Over the last month I have been traveling. As I would go into a hotel room there was this game I played. I found I couldn’t imagine who had lived there before me. I have played this game before. I have always wondered who were those people who have looked out the same window at the same view?
Yesterday, I stayed in Mexico City for one day with Christian de Gré Cardenas, my friend and collaborator, before flying home. We were celebrating a magnificent week during which we finished the libretto and musical outline for our new comic operetta, Vox Populi (the voice of the people).
Mexico City has more than 180 museums — more than any other city in the world. (Paris, where I was earlier this summer, is second with roughly 140.) Christian and I started our day with an early breakfast, went to different museums all day, finished at 5:45 that evening, and had dinner.
The museums have their own themes but one in particular returned me to my question about imagining the people who have lived in the same hotel rooms as I: Museo Memoria y Tolerancia, The Memory and Tolerance Museum.
Half of it is dedicated to the nightmares of humankind, but the second half is dedicated to tolerance. The first half shows, in painful detail, pictures, films, and the actual objects of genocide during and after WWII: German concentration camps, Rwanda, Sarajevo — it still goes on all around the world every day, forever.
This museum was very focused and shocked me out of my complacency on a subject that I felt I knew relatively well. How is it I only understood these numbers as the amount of times they would have filled a football stadium as a milling crowd or the number of times the population of Baltimore City?

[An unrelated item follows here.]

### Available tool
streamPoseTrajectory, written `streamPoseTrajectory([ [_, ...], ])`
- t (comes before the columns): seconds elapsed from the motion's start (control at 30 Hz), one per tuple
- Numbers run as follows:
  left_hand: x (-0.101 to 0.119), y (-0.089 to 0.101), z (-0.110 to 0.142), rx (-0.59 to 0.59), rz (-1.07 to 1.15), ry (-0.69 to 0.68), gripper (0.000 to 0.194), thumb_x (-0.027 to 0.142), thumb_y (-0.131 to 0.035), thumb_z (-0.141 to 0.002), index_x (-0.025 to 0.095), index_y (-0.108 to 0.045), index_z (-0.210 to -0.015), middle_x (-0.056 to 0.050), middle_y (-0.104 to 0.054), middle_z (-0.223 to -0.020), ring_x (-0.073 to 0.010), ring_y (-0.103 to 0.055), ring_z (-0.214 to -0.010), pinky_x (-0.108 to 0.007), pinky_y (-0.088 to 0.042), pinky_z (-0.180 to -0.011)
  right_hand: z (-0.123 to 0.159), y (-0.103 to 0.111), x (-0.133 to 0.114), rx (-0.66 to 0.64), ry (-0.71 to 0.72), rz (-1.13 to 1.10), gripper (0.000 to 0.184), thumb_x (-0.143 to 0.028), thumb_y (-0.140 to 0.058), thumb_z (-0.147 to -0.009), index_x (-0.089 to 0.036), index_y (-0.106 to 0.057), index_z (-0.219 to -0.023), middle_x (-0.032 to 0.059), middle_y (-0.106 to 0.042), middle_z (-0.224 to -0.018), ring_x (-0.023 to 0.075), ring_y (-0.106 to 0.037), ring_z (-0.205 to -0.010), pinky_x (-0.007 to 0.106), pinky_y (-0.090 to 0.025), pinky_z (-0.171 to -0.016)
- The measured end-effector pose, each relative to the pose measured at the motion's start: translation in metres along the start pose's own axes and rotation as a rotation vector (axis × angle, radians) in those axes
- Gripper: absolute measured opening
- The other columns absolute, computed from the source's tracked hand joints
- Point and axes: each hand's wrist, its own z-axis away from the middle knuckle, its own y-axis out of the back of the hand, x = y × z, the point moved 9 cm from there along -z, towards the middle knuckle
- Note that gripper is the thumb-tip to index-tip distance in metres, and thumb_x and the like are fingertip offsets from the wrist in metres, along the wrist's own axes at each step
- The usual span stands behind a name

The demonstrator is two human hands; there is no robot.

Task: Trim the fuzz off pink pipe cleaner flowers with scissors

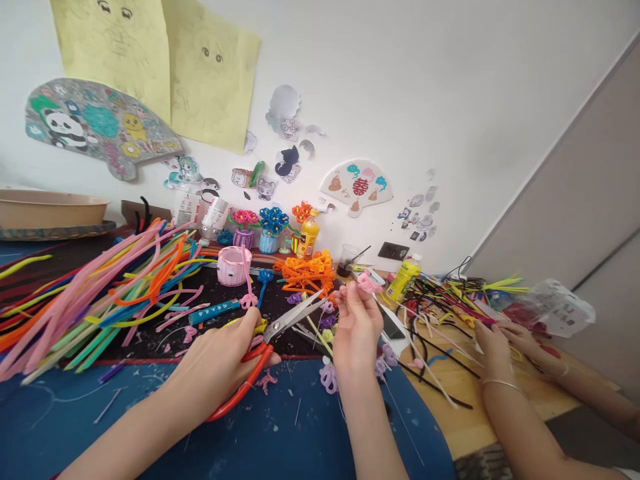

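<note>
My left hand [227, 353] grips a pair of scissors [293, 320] with red-orange handles. Their blades are spread and point up and right toward my other hand. My right hand [357, 327] is raised, with thumb and fingers pinched on a pink pipe cleaner piece [370, 281] that is curled into loops. Just behind the left fingertips shows a pink looped flower [249, 302] with an upright stem; I cannot tell whether that hand touches it. Purple pipe cleaner flowers [329, 377] lie beside my right wrist on the blue mat [260, 427].
Loose pipe cleaners [100, 287] heap at the left. Behind stand a pink cup [234, 265], flower pots [270, 230], an orange pipe cleaner pile [305, 272] and a yellow-labelled bottle [404, 279]. Another person's hands [500, 347] work at the right on the wooden table [450, 427].
</note>
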Motion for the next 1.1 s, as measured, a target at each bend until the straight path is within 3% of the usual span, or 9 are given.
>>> streamPoseTrajectory([
  [0.2,0.0,-0.004,-0.002,0.005,0.018,-0.045,0.026,0.049,-0.044,-0.084,0.025,-0.033,-0.079,0.0,-0.064,-0.072,-0.0214,-0.063,-0.064,-0.025,-0.03,-0.051,0.0,0.001,0.0,0.015,-0.009,-0.021,0.023,-0.028,-0.08,-0.064,-0.017,-0.065,-0.078,-0.0031,-0.065,-0.068,0.0121,-0.061,-0.063,0.029,-0.05,-0.067],
  [1.1,0.002,-0.012,-0.004,-0.054,0.008,-0.084,0.027,0.046,-0.045,-0.087,0.026,-0.028,-0.078,0.003,-0.058,-0.068,-0.0196,-0.058,-0.062,-0.025,-0.023,-0.052,0.0,0.001,0.002,0.023,-0.047,-0.083,0.024,-0.024,-0.081,-0.063,-0.016,-0.066,-0.08,-0.0043,-0.065,-0.068,0.0092,-0.059,-0.062,0.024,-0.049,-0.064],
])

These statistics were always there in The New York Times, The Sun, and The Post as I turn to the entertainment section or the sports page. Yet here, I walked into a small box car that carried people to the camps. I saw footage of the guns going off, the smoke, and the sacrificed falling headlong onto others in a mass grave. There in front of me was the gun that had been fired in the footage.
At dinner, as we talked, Christian read European news article on his phone, which I had missed. It said Michelle Bachelet, UN High Commissioner for Human Rights, had condemned the “undignified and damaging” conditions in which migrants and refugees are being held at the US border. She called for children never to be put in immigration detention or separated from their families. She said she was appalled by the camps, and that several UN human rights bodies had found the detention of migrant children may constitute cruel, inhuman, or degrading treatment, which is banned under international law.
In response, the United States threatened to stop payment of its dues unless it was exempted from the relevant UN provisions.
From the walls of that museum, the eyes looked back at me. It always starts with demonizing a selected group of people. There before my eyes the Propaganda was framed: that paper that had been circulated to the crowds and now was framed on the wall.
It always started with containment “for the public good”. Who are these people that look back at me from a museum exhibit? They must have looked out the windows at the same world I rent now.